Everyday is saturday
(Autoproduction – 2026)
Durée 37’28 – 10 Titres
Il y a chez Kat Riggins une intensité rare, une façon de faire vibrer le blues comme une pulsation vitale plutôt qu’un simple héritage. Originaire de Miami, elle a grandi entre gospel, soul et rock, avant de trouver dans le blues son langage le plus vrai, celui qui dit tout sans détour, avec la voix, le corps et le feu. Sur scène, entourée de son groupe, Her Blues Revival, elle ne se contente pas de chanter, elle prêche, elle célèbre, elle libère. Sa musique est un appel à la communion, à la sueur partagée, à la joie brute. Riggins s’inscrit dans la lignée des grandes voix du genre, de Koko Taylor à Shemekia Copeland, mais avec une énergie contemporaine, urbaine, presque militante, celle d’une femme qui revendique le droit de tout ressentir, de tout dire, de tout vivre.
Son nouvel album, « Everyday Is Saturday », sorti le 2 aout dernier, est une déclaration d’amour à cette liberté. Dix titres originaux qui respirent la fête, la catharsis et la fraternité. Le disque s’ouvre comme une porte sur un samedi éternel, ce moment suspendu où l’on oublie les contraintes de la semaine pour redevenir soi-même. Les textes parlent de lâcher prise, de connexion, de ces instants où la musique devient refuge et exutoire. On y retrouve des grooves chauds, des riffs de guitare qui claquent comme des rires, et cette voix, toujours à la frontière entre la tendresse et la rage.

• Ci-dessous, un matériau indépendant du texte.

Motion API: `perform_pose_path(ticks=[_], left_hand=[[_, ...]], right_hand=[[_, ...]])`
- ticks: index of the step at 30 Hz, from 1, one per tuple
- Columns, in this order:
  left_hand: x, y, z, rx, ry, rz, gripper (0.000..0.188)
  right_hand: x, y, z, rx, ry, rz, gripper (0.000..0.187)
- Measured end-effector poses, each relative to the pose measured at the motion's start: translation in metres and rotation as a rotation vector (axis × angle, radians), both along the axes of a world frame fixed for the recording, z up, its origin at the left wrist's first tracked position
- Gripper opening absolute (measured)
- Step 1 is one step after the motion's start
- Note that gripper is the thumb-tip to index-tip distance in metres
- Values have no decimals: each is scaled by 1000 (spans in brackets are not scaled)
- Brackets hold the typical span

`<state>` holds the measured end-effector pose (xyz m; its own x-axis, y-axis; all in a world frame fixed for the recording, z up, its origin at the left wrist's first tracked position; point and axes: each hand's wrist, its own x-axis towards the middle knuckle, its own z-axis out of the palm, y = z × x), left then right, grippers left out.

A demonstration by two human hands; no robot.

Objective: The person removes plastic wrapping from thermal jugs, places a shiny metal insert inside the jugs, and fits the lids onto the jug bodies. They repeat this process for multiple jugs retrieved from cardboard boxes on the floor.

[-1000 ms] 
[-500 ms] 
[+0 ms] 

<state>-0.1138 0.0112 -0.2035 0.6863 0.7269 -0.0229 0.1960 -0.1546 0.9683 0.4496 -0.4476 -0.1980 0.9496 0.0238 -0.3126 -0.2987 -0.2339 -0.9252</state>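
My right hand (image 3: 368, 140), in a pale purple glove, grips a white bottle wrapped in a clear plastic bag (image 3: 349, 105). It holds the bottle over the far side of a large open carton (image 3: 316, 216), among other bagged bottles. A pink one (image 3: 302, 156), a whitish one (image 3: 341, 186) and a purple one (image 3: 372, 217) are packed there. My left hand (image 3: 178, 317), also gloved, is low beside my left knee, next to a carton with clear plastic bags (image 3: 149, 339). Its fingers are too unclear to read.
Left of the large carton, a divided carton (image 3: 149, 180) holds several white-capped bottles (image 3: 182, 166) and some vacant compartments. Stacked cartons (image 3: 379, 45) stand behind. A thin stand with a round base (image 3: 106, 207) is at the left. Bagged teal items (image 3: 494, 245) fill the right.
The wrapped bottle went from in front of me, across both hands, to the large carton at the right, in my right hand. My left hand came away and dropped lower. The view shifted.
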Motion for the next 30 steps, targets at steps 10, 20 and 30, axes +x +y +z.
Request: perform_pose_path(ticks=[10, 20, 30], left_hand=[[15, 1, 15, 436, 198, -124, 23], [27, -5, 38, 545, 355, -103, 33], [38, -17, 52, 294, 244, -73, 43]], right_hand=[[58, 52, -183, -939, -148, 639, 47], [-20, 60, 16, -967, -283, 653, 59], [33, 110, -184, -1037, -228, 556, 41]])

Kat Riggins décrit son album comme la bande-son d’une soirée où les amis se retrouvent, où les inconnus deviennent famille, où chacun est libre d’être exactement ce qu’il est. Et c’est bien ce que l’on ressent à l’écoute, une ambiance de “rent house party” revisitée, où le blues classique se mêle à des accents modernes, sans jamais perdre son âme. Les morceaux invitent à danser, à chanter à pleins poumons, à pleurer sans honte et plus largement à vivre pleinement. C’est un disque qui rappelle que le blues n’est pas une musique de tristesse, mais de résilience et de partage.
Dès les premières mesures, Kat Riggins impose un ton, celui d’un blues incandescent, viscéral, mais ouvert à toutes les hybridations. « Everyday Is Saturday » s’écoute comme une traversée émotionnelle, un voyage entre la fête et la confession, entre la pulsation du groove et la gravité du vécu.

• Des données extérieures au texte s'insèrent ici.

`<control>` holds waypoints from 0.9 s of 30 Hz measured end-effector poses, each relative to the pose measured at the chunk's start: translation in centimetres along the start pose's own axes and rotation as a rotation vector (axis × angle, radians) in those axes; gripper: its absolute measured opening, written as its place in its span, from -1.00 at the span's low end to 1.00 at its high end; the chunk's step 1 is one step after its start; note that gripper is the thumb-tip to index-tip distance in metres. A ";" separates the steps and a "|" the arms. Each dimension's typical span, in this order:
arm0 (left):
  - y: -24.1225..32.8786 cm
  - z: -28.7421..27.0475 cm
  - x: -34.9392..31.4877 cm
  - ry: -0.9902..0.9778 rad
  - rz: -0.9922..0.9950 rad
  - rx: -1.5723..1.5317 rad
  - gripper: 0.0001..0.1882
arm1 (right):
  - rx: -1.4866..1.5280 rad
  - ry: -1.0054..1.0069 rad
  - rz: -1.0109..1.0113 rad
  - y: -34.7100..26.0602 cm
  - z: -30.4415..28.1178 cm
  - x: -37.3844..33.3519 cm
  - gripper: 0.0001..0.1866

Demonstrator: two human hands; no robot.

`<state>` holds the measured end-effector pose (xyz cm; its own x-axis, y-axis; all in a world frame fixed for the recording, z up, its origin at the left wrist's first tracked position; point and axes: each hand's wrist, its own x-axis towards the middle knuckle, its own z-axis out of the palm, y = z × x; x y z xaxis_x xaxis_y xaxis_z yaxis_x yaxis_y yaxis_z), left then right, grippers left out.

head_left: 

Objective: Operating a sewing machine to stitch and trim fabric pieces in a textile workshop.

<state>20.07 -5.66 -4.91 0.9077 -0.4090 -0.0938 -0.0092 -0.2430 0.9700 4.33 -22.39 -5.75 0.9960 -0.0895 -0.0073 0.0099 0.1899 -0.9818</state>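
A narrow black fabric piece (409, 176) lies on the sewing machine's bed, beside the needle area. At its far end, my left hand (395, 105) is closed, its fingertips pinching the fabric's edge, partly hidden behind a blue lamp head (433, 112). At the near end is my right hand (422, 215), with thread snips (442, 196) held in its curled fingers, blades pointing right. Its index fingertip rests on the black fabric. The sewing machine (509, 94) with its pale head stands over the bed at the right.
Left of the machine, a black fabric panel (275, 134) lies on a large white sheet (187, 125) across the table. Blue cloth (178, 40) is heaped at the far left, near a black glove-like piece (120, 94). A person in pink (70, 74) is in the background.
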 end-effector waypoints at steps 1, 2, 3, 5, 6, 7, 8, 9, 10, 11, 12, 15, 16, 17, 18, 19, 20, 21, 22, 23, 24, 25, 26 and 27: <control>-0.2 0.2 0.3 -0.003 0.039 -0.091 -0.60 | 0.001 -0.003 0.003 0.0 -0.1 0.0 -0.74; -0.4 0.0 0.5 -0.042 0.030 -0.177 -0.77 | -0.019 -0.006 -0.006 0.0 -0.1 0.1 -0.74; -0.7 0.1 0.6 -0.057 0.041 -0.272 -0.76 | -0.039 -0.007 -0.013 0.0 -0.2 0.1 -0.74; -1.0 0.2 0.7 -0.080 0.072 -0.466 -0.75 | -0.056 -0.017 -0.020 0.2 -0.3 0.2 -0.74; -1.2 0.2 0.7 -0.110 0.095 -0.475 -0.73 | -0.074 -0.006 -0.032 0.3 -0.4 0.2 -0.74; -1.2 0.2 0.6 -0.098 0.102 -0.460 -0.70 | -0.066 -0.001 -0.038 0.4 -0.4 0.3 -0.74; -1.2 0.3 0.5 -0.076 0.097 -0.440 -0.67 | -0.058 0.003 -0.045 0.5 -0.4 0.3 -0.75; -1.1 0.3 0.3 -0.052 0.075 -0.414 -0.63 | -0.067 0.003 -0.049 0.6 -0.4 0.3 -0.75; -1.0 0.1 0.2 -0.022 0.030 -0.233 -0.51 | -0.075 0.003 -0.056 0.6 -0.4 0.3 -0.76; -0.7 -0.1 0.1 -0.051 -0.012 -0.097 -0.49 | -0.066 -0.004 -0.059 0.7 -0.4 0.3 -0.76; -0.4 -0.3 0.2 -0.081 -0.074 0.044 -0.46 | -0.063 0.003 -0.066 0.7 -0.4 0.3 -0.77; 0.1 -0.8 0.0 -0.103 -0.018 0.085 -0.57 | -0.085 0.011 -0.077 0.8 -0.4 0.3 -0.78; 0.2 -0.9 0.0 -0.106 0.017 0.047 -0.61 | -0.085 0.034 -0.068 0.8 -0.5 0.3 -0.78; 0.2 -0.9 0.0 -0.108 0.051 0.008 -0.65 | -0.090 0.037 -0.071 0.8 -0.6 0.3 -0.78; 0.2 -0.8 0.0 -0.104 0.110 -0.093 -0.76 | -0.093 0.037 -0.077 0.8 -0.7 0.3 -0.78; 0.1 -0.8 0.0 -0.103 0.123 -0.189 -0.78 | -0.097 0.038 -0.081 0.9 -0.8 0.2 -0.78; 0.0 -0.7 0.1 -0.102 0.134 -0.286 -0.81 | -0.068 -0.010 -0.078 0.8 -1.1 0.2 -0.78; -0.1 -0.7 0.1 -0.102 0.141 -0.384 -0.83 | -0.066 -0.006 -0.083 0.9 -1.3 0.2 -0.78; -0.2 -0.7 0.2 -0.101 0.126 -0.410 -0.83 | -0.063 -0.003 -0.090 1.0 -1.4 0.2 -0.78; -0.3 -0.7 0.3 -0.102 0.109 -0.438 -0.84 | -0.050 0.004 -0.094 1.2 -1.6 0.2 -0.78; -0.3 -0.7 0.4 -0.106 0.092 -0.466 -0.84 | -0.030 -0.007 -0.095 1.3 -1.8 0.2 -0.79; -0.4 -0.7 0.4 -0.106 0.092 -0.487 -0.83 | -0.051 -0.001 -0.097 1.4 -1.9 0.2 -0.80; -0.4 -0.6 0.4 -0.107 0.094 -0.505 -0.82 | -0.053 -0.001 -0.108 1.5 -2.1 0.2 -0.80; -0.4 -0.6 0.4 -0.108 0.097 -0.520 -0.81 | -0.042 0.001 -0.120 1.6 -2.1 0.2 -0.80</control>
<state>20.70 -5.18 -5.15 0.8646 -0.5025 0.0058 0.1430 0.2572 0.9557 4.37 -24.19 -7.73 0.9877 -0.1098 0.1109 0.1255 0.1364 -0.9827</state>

Chaque morceau est construit autour d’un équilibre entre tradition et modernité. Les guitares, souvent slide ou légèrement saturées, rappellent le Delta et Chicago, tandis que la section rythmique injecte une énergie funk et soul contemporaine.
Les arrangements sont pensés pour la scène, avec des breaks nets, des refrains fédérateurs, des ponts qui laissent respirer la voix. Riggins ne cherche pas la perfection technique, elle vise la sincérité émotionnelle. Sa voix, rauque et souple, passe du murmure au cri sans jamais perdre le fil. On sent qu’elle chante pour libérer, pas pour séduire.
« Everyday Is Saturday » est plus qu’un album, c’est un manifeste. Kat Riggins y rappelle que la joie, la liberté et la connexion ne sont pas réservées au week-end. Elles sont là, disponibles, chaque jour, pour qui veut bien les saisir. Et dans ce monde souvent trop lourd, elle nous offre un espace pour poser nos fardeaux et se souvenir qu’on ne les porte pas seuls.